### PROBLEM DETAILS
Reproduce the records that follow exactly; any picture among them stays out.

### MATERIAL PROVIDED
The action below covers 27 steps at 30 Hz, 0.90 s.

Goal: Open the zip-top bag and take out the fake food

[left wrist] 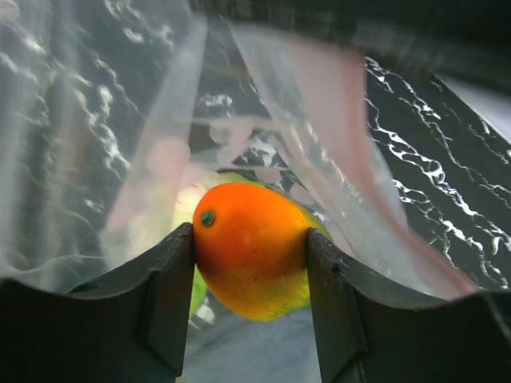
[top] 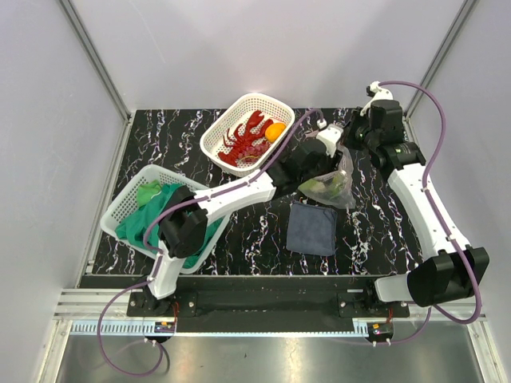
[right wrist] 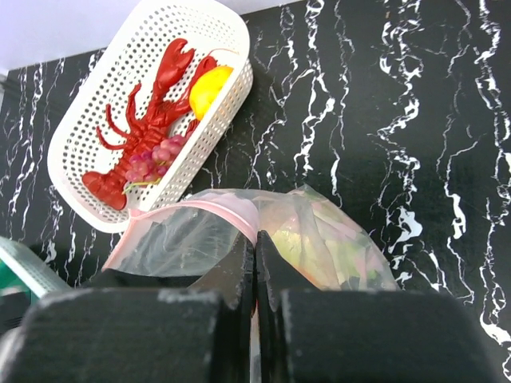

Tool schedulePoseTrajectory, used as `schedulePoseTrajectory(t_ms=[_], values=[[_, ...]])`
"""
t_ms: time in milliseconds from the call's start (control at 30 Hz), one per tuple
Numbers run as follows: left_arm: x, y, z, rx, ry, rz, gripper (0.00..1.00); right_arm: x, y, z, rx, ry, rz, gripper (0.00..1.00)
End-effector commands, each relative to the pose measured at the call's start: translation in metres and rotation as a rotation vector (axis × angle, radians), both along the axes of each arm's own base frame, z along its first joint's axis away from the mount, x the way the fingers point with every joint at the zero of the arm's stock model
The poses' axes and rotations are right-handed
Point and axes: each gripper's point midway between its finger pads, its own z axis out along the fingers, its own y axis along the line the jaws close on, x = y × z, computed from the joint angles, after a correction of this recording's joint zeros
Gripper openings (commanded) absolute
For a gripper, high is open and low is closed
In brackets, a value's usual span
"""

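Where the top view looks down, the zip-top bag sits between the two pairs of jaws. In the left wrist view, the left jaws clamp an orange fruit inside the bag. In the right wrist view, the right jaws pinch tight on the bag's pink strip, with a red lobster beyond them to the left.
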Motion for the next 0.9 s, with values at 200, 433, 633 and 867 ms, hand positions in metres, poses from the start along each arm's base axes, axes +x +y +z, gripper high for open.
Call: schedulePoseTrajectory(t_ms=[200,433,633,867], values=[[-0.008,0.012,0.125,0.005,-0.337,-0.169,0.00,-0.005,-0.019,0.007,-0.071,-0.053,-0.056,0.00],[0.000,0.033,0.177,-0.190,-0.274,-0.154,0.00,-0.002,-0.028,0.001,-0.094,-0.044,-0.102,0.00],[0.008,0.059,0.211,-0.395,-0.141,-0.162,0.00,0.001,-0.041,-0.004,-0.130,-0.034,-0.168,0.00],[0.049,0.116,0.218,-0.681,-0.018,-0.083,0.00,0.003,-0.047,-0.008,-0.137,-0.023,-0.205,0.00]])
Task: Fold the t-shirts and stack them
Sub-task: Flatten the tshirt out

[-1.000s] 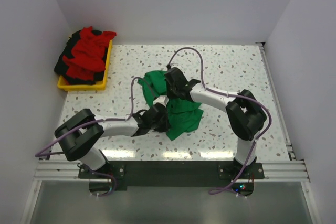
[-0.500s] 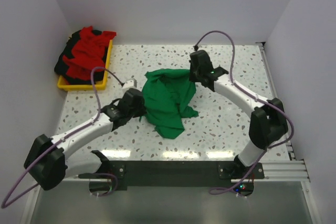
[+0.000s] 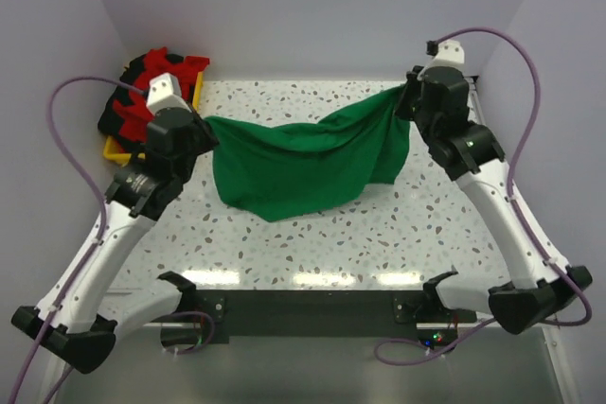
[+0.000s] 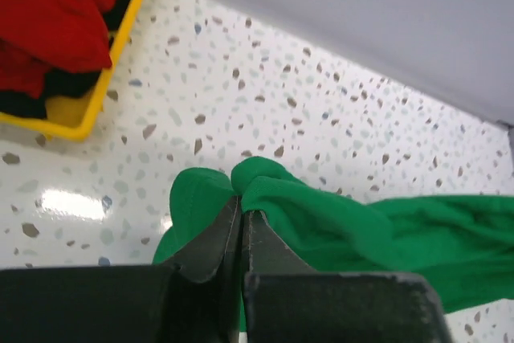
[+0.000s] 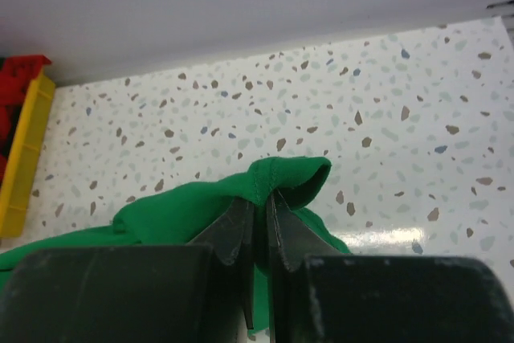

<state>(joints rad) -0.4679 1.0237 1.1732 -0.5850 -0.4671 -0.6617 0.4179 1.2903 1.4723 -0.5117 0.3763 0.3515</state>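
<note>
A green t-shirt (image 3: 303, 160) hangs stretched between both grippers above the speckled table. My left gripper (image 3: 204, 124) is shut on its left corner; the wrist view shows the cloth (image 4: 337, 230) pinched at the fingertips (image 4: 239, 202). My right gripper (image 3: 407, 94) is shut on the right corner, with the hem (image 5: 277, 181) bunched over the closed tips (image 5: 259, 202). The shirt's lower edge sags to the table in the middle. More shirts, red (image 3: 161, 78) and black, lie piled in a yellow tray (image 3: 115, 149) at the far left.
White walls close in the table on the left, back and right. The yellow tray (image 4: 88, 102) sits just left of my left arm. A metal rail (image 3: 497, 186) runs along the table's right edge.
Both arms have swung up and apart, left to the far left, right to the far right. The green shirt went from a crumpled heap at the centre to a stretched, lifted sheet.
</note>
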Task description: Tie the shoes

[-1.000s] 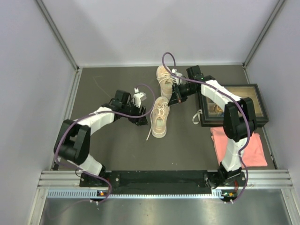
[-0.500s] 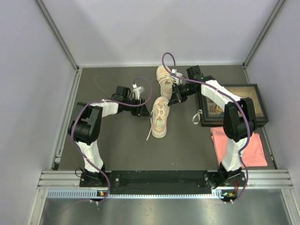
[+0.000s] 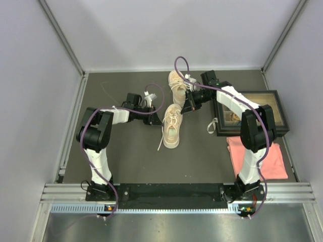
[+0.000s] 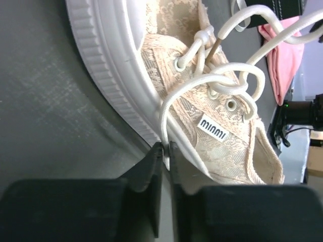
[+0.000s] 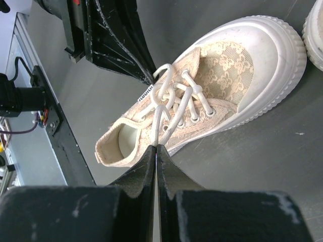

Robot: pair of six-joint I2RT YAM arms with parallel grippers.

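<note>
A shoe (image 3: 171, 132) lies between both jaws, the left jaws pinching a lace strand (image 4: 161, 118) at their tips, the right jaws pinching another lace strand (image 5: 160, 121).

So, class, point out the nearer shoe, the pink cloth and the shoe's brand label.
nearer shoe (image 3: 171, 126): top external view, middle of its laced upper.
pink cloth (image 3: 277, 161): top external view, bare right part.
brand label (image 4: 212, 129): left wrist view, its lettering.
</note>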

### SOLUTION TO THE PROBLEM
The action below covers 27 steps at 30 Hz, 0.90 s.

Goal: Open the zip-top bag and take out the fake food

[left wrist] 
[top] 
[right wrist] 

Tool schedulePoseTrajectory, used as `schedulePoseTrajectory(t_ms=[_], values=[[_, ...]])`
"""
t_ms: time in milliseconds from the call's start (control at 30 Hz), one per tuple
Numbers run as follows: left_arm: x, y, z, rx, ry, rz, gripper (0.00..1.00); right_arm: x, y, z, rx, ry, rz, gripper (0.00..1.00)
End-effector commands, each relative to the pose measured at the call's start: translation in metres and rotation as a rotation vector (axis × angle, radians), both along the axes of each arm's own base frame, z along its first joint's axis away from the mount, x the way the fingers point with every joint at the zero of the arm's stock model
The poses' axes and rotations are right-handed
Point and axes: each gripper's point midway between its finger pads, its own z axis out along the fingers, its own y axis along the line the jaws close on, x = y × z, computed from the joint angles, after a correction of this recording's joint zeros
Gripper openings (commanded) absolute
For a gripper, high is open and low is closed
In brackets, a value's usual span
"""

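Where the top view looks down, the zip-top bag sits between the two pairs of jaws. In the left wrist view, the left jaws clamp an orange fruit inside the bag. In the right wrist view, the right jaws pinch tight on the bag's pink strip, with a red lobster beyond them to the left.
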Motion for the next 0.9 s, with values at 200, 433, 633 and 867 ms, hand positions in metres, poses from the start along each arm's base axes, axes +x +y +z, gripper high for open.
Call: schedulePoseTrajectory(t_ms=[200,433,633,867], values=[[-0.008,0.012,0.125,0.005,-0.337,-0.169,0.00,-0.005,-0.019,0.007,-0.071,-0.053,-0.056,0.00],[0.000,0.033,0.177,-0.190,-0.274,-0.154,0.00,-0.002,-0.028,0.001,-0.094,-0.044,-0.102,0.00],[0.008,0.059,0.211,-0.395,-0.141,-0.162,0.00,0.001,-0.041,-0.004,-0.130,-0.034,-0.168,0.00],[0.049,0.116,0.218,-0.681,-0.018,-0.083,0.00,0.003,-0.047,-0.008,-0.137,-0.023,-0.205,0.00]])
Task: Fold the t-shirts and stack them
Sub-task: Flatten the tshirt out

[-1.000s] 
[-0.500s] 
[+0.000s] 
[+0.000s] 
[+0.000s] 

<state>(joints rad) -0.4679 1.0237 1.1732 -0.5850 -0.4671 -0.6617 0.4179 1.2903 1.4723 -0.5117 0.3763 0.3515</state>
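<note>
A green t-shirt (image 3: 303, 160) hangs stretched between both grippers above the speckled table. My left gripper (image 3: 204, 124) is shut on its left corner; the wrist view shows the cloth (image 4: 337, 230) pinched at the fingertips (image 4: 239, 202). My right gripper (image 3: 407, 94) is shut on the right corner, with the hem (image 5: 277, 181) bunched over the closed tips (image 5: 259, 202). The shirt's lower edge sags to the table in the middle. More shirts, red (image 3: 161, 78) and black, lie piled in a yellow tray (image 3: 115, 149) at the far left.
White walls close in the table on the left, back and right. The yellow tray (image 4: 88, 102) sits just left of my left arm. A metal rail (image 3: 497, 186) runs along the table's right edge.
Both arms have swung up and apart, left to the far left, right to the far right. The green shirt went from a crumpled heap at the centre to a stretched, lifted sheet.
</note>
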Task description: Tie the shoes

[-1.000s] 
[-0.500s] 
[+0.000s] 
[+0.000s] 
[+0.000s] 

Robot: pair of six-joint I2RT YAM arms with parallel grippers.

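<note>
A shoe (image 3: 171, 132) lies between both jaws, the left jaws pinching a lace strand (image 4: 161, 118) at their tips, the right jaws pinching another lace strand (image 5: 160, 121).

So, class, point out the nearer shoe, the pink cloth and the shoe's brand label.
nearer shoe (image 3: 171, 126): top external view, middle of its laced upper.
pink cloth (image 3: 277, 161): top external view, bare right part.
brand label (image 4: 212, 129): left wrist view, its lettering.
</note>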

The output above is complete.